Si jamais Ottawa et Londres n’arrivent pas à négocier, conclure et ratifier un nouvel accord de libre-échange d’ici le 31 décembre, ce seront les tarifs douaniers de l’Organisation mondiale du commerce (OMC) qui s’appliqueront.

Ces tarifs s’élèvent en moyenne de 3 à 4%.

Il s'agit des barrières tarifaires appliquées entre des pays qui n'ont pas d'accord de libre-échange entre eux. Bien entendu, des tarifs entre deux partenaires commerciaux peuvent être inférieurs ou supérieurs à cette moyenne de 3 à 4%.

Selon Mme le Jeune d’Allegeershecque, le principal obstacle à l’entrée en vigueur d’un nouvel accord de libre-échange entre le Canada et le Royaume-Uni est le manque de ressources et d’expérience de la diplomatie commerciale britannique.

«Il y a une question de capacité. Car, pendant 47 ans, en Europe, nous n’avons pas fait de négociation au niveau du commerce», souligne-t-elle.

Le Royaume-Uni est entré dans l’UE en 1973. Or, c’est la Commission européenne -l’organe exécutif- qui négocie au nom de ses membres les accords de libre-échange de l’Union avec des partenaires extérieurs comme le Canada.

Ce sont donc des fonctionnaires de l’UE qui ont négocié l’AECG avec le Canada, et non pas des fonctionnaires britanniques.

Vers un AECG +

Par ailleurs, à terme, Ottawa et Londres ne veulent pas simplement faire un «copier-copier» de l’AECG, même si c’est la stratégie à court terme pour maintenir la fluidité sans interruption du libre-échange entre les deux pays.

À long terme, la stratégie consisterait plutôt à négocier un AECG + qui tiendrait strictement compte des intérêts économiques du Canada et du Royaume-Uni, ce qui n’est pas le cas dans l’actuel libre-échange, souligne Mme le Jeune d’Allegeershecque.

«L’AECG a été négocié avec 28 pays. Quand on essaie de regrouper les intérêts, les sujets importants pour chaque pays, c’est d’un côté plus large, mais d’un autre côté pas assez détaillé, comme un accord bilatéral», a-t-elle expliqué en point de presse après son allocution, mais sans pouvoir dire avec précision quels pourraient être ces intérêts particuliers.
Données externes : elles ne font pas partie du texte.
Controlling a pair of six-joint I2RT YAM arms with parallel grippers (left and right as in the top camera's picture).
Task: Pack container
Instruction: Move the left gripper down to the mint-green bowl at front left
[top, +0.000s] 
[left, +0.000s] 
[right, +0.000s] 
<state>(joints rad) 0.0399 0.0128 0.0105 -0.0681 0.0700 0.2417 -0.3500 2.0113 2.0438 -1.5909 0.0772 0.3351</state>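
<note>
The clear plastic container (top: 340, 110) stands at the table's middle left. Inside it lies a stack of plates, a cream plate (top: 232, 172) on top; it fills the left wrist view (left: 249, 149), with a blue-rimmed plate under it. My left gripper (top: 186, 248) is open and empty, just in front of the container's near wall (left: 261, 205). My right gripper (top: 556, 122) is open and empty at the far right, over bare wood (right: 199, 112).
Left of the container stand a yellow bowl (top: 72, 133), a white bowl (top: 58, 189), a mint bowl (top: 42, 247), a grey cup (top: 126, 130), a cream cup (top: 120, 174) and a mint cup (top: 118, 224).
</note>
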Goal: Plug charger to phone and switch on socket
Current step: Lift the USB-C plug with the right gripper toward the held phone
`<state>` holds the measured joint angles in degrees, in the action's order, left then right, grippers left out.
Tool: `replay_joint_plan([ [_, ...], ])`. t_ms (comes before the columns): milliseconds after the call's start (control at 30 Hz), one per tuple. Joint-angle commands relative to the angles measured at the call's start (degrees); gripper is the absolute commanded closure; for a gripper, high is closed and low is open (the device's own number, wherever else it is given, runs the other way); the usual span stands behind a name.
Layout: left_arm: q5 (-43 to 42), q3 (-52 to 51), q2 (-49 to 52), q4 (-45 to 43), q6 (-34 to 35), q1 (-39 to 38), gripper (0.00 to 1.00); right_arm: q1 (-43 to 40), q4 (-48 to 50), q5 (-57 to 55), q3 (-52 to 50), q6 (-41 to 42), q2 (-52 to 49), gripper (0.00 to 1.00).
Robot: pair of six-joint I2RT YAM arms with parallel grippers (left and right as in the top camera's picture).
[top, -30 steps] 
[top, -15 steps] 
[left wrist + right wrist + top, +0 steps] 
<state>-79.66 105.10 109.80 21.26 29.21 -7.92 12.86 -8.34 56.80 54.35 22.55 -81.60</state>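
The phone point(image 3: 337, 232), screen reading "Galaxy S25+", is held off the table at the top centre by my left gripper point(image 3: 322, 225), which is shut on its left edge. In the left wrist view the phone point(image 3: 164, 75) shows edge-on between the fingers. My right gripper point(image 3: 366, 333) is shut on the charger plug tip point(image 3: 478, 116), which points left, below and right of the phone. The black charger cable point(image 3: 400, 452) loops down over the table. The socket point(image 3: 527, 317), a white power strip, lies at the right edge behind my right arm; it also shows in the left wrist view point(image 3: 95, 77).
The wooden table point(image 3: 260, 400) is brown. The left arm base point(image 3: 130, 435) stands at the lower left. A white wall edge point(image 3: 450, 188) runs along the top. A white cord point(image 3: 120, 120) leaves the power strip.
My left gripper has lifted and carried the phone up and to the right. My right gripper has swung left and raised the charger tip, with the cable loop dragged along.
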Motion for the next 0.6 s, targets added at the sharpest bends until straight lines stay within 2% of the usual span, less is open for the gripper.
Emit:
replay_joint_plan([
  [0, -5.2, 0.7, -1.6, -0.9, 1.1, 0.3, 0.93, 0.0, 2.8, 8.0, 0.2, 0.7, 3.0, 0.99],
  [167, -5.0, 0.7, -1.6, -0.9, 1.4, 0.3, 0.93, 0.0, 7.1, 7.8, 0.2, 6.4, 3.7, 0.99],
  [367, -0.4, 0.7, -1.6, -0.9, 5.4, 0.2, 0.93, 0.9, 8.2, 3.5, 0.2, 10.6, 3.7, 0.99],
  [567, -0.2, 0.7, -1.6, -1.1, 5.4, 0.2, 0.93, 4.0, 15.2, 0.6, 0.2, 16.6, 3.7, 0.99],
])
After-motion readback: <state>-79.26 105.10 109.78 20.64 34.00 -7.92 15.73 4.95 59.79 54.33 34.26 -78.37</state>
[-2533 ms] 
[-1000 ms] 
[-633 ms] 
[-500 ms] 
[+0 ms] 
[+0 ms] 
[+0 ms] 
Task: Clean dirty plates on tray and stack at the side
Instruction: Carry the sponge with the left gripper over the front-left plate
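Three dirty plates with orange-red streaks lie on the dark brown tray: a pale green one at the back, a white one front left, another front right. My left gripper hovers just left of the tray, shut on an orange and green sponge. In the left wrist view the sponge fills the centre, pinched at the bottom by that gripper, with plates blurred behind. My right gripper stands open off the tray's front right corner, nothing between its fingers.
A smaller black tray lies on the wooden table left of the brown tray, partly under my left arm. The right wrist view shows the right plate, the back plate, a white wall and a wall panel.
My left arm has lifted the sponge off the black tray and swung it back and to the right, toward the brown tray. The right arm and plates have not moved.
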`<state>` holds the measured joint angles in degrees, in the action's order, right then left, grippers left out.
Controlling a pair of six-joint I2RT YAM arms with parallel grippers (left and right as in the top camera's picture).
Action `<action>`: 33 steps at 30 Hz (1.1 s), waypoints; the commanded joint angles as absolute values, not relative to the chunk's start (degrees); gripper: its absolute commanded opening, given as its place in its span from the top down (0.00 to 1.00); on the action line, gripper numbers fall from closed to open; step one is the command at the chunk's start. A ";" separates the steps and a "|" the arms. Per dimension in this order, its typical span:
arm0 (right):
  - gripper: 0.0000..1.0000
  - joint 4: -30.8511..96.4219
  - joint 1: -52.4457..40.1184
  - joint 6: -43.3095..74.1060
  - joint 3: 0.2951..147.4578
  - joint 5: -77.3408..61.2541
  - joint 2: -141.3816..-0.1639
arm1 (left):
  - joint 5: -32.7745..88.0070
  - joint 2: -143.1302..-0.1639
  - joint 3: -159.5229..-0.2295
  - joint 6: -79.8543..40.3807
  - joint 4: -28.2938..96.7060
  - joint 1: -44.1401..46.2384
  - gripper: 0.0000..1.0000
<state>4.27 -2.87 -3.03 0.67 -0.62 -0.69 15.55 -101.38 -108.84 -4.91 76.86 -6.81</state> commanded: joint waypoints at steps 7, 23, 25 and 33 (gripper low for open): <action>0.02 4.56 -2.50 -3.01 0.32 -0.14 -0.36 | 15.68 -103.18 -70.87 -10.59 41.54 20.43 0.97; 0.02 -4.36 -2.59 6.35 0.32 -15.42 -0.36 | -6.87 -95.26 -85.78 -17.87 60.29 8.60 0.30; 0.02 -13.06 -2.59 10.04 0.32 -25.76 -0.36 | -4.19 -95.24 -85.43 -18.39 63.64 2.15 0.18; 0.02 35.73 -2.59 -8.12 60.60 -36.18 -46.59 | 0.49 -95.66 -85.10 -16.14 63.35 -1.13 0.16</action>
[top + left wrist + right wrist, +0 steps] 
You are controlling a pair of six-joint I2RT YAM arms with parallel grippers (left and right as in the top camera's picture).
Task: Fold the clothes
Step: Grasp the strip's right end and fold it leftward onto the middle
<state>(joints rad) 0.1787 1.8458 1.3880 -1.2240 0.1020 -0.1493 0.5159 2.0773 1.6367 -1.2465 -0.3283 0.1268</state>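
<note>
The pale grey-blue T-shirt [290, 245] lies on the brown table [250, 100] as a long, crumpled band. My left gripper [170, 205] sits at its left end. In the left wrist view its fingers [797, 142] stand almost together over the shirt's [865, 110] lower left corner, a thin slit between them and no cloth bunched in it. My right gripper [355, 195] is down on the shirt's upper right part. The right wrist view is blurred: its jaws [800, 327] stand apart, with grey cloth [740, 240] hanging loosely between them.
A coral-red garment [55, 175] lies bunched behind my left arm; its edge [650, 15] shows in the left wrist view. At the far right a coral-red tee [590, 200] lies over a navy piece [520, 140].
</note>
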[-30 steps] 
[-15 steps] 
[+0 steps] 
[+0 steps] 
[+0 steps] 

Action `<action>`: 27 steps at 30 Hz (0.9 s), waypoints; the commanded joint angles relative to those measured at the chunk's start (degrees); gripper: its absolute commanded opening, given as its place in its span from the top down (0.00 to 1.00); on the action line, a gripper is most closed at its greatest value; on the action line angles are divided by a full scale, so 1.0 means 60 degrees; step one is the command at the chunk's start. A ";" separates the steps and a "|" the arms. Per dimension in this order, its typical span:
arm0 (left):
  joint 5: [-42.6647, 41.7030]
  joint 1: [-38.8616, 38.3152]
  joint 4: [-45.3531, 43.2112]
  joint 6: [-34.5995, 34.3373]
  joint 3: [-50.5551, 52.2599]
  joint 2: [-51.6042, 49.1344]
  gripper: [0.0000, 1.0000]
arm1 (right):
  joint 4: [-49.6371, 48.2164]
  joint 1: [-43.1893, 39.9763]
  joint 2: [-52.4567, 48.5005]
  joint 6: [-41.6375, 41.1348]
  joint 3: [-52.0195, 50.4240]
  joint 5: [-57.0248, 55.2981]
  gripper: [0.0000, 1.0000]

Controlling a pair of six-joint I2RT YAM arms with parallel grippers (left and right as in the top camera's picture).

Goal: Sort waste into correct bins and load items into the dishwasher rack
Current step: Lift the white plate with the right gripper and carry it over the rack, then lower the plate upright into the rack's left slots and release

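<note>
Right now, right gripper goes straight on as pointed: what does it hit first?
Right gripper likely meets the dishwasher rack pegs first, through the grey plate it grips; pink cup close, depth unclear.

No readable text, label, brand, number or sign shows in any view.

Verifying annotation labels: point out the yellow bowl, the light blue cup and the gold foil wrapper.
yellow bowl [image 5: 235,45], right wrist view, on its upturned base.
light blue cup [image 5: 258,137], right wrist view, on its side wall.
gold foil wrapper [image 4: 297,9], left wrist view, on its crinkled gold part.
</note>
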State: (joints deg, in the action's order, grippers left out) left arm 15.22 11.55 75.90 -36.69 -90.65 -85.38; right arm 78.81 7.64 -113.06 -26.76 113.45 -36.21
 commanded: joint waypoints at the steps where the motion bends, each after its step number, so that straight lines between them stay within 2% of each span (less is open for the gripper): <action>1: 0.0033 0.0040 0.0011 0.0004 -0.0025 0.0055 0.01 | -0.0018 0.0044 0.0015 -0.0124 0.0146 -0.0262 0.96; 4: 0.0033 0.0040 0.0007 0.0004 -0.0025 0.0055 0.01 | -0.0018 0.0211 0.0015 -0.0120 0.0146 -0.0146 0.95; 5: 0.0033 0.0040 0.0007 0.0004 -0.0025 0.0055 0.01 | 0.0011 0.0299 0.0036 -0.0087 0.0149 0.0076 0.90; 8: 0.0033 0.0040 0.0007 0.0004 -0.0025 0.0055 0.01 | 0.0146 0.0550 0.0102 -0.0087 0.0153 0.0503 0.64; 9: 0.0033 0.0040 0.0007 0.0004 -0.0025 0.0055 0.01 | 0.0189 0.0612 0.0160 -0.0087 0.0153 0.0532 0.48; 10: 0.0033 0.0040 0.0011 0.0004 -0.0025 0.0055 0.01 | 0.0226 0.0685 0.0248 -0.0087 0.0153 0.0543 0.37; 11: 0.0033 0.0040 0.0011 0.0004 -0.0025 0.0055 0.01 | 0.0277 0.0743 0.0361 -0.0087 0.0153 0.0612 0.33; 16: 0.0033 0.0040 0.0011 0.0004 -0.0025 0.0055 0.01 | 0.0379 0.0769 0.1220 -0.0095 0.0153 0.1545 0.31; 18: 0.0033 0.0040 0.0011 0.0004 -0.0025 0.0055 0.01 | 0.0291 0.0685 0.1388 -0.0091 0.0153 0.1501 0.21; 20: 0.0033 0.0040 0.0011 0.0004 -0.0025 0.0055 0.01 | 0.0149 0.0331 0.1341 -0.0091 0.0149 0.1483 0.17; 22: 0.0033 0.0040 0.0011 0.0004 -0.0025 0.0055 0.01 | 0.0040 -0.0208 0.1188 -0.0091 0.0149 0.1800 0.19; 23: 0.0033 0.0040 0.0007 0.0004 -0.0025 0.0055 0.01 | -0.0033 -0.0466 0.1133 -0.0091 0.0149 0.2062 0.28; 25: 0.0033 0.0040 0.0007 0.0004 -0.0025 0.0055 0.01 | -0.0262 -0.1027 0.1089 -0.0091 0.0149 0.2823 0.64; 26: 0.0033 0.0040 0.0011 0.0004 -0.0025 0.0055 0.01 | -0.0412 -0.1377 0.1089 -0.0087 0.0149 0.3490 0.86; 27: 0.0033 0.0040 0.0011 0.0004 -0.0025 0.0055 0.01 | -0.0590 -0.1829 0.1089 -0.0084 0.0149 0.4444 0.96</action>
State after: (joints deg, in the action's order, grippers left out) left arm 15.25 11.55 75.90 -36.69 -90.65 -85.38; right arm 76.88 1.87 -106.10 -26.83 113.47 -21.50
La fluidité sans interruption du libre-échange canado-britannique est un enjeu de taille pour nos entreprises, puisque le Royaume-Uni est le troisième marché d’exportation du Canada à 16 milliards de dollars canadiens en 2018, et ce, après les États-Unis et la Chine, selon Statistique Canada.

Par contre, l’économie britannique est moins importante pour le Québec.

Il s’agit en fait de notre huitième marché d’exportation à 1,2 G$ en 2018. Dans l’UE, le Royaume-Uni est seulement la quatrième destination des exportateurs québécois après la France, l’Allemagne, et les Pays-Bas.

En fait, les expéditions de marchandises du Québec au Royaume-Uni sont en déclin depuis 2014, et le sommet des 15 dernières années a été atteint en 2004 à 2 G$.